- [What to produce]: Pictures are to be dropped. Everything else in the listing gets copied exactly.

Data excerpt Start Marker

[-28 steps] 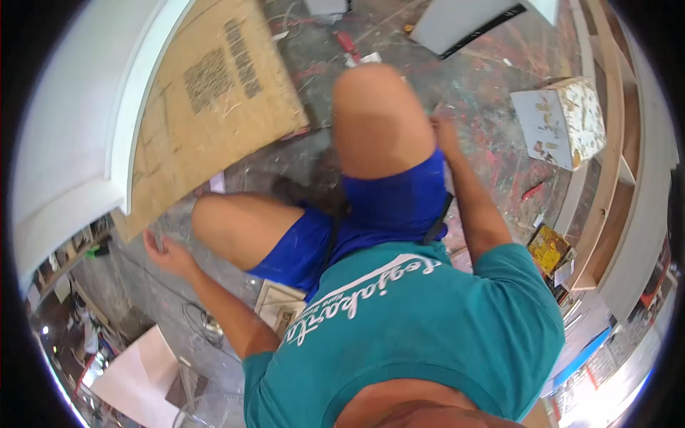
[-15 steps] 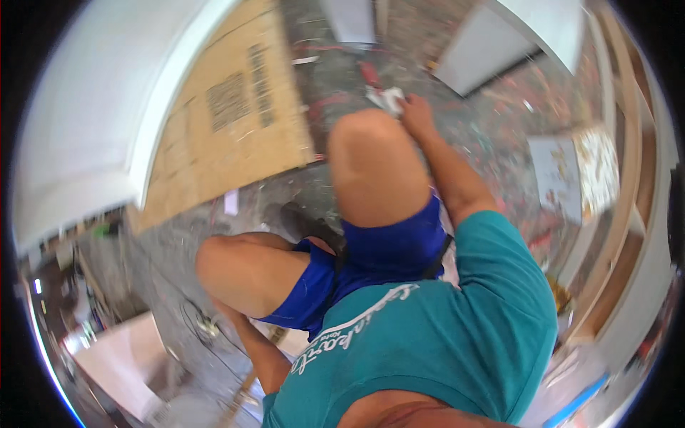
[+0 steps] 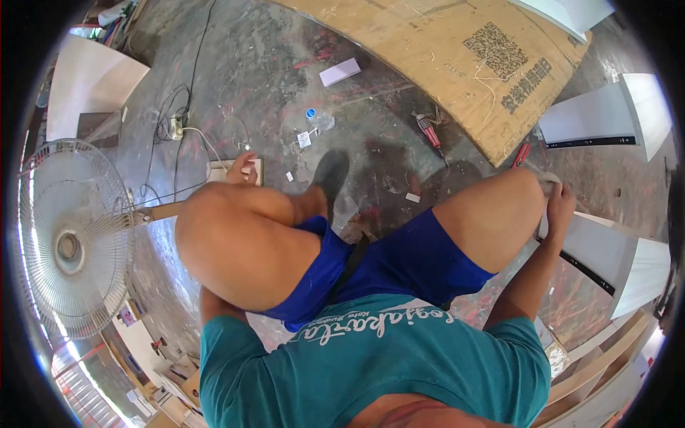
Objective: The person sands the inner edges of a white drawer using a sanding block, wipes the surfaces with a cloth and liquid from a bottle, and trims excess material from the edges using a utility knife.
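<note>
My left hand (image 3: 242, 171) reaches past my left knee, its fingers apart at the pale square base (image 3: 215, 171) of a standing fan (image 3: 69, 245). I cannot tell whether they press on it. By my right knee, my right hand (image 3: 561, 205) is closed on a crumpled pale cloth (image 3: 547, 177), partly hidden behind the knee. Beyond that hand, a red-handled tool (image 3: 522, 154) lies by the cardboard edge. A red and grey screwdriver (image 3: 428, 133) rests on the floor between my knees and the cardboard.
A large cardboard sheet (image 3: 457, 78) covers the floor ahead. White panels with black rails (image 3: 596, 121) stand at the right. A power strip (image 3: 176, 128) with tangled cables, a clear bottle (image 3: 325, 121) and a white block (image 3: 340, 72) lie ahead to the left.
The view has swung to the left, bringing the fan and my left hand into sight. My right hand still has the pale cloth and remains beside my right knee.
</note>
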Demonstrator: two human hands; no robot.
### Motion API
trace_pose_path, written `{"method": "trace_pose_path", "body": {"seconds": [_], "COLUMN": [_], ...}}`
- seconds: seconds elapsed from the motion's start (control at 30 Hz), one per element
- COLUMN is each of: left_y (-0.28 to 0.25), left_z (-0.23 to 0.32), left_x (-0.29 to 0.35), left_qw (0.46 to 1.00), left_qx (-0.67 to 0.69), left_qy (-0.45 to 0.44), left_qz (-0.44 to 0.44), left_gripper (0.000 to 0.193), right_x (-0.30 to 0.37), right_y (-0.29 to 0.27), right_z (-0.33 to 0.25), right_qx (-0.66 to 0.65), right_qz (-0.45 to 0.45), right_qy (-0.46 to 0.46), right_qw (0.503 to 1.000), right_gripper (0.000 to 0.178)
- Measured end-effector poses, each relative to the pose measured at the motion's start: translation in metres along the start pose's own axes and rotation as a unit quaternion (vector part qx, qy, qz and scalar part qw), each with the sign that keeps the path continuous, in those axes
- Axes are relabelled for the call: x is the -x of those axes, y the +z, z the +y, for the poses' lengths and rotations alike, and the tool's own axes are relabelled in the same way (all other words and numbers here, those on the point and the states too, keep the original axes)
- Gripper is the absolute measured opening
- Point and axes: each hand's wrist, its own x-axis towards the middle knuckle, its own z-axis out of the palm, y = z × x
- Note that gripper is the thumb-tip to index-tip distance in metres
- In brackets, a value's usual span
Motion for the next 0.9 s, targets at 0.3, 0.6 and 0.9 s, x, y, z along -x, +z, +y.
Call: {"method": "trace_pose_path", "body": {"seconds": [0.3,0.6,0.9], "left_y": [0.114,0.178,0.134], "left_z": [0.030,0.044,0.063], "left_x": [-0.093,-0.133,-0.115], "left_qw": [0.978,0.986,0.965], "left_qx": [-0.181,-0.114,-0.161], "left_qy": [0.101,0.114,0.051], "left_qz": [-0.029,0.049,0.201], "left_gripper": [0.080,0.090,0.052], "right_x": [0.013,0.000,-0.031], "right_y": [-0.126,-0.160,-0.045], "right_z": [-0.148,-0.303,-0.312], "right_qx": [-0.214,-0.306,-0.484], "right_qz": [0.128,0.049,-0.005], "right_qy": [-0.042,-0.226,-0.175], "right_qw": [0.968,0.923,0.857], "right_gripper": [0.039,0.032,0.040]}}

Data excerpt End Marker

- [Task answer]:
[-28 steps] 
[-15 steps] 
[+0 steps] 
Objective: The person sands the inner edges of a white drawer using a sanding block, wipes the surfaces with a cloth and liquid from a bottle, and trims excess material from the edges using a utility knife.
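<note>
My left hand (image 3: 242, 171) reaches past my left knee, its fingers apart at the pale square base (image 3: 215, 171) of a standing fan (image 3: 69, 245). I cannot tell whether they press on it. By my right knee, my right hand (image 3: 561, 205) is closed on a crumpled pale cloth (image 3: 547, 177), partly hidden behind the knee. Beyond that hand, a red-handled tool (image 3: 522, 154) lies by the cardboard edge. A red and grey screwdriver (image 3: 428, 133) rests on the floor between my knees and the cardboard.
A large cardboard sheet (image 3: 457, 78) covers the floor ahead. White panels with black rails (image 3: 596, 121) stand at the right. A power strip (image 3: 176, 128) with tangled cables, a clear bottle (image 3: 325, 121) and a white block (image 3: 340, 72) lie ahead to the left.
The view has swung to the left, bringing the fan and my left hand into sight. My right hand still has the pale cloth and remains beside my right knee.
</note>
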Demonstrator: two human hands; no robot.
### Motion API
trace_pose_path, written `{"method": "trace_pose_path", "body": {"seconds": [_], "COLUMN": [_], ...}}`
- seconds: seconds elapsed from the motion's start (control at 30 Hz), one per element
- COLUMN is each of: left_y (-0.28 to 0.25), left_z (-0.23 to 0.32), left_x (-0.29 to 0.35), left_qw (0.46 to 1.00), left_qx (-0.67 to 0.69), left_qy (-0.45 to 0.44), left_qz (-0.44 to 0.44), left_gripper (0.000 to 0.193), right_x (-0.30 to 0.37), right_y (-0.29 to 0.27), right_z (-0.33 to 0.25), right_qx (-0.66 to 0.65), right_qz (-0.45 to 0.45), right_qy (-0.46 to 0.46), right_qw (0.503 to 1.000), right_gripper (0.000 to 0.178)
- Measured end-effector poses, each relative to the pose measured at the motion's start: translation in metres along the start pose's own axes and rotation as a unit quaternion (vector part qx, qy, qz and scalar part qw), each with the sign that keeps the path continuous, in those axes
- Axes are relabelled for the call: x is the -x of those axes, y the +z, z the +y, for the poses' lengths and rotations alike, and the tool's own axes are relabelled in the same way (all other words and numbers here, those on the point and the states too, keep the original axes)
- Gripper is the absolute measured opening
- Point and axes: each hand's wrist, its own x-axis towards the middle knuckle, its own z-axis out of the palm, y = z × x
- Note that gripper is the thumb-tip to index-tip distance in metres
- In brackets, a value's usual span
Motion for the next 0.9 s, targets at 0.3, 0.6 and 0.9 s, x, y, z along -x, +z, +y.
Call: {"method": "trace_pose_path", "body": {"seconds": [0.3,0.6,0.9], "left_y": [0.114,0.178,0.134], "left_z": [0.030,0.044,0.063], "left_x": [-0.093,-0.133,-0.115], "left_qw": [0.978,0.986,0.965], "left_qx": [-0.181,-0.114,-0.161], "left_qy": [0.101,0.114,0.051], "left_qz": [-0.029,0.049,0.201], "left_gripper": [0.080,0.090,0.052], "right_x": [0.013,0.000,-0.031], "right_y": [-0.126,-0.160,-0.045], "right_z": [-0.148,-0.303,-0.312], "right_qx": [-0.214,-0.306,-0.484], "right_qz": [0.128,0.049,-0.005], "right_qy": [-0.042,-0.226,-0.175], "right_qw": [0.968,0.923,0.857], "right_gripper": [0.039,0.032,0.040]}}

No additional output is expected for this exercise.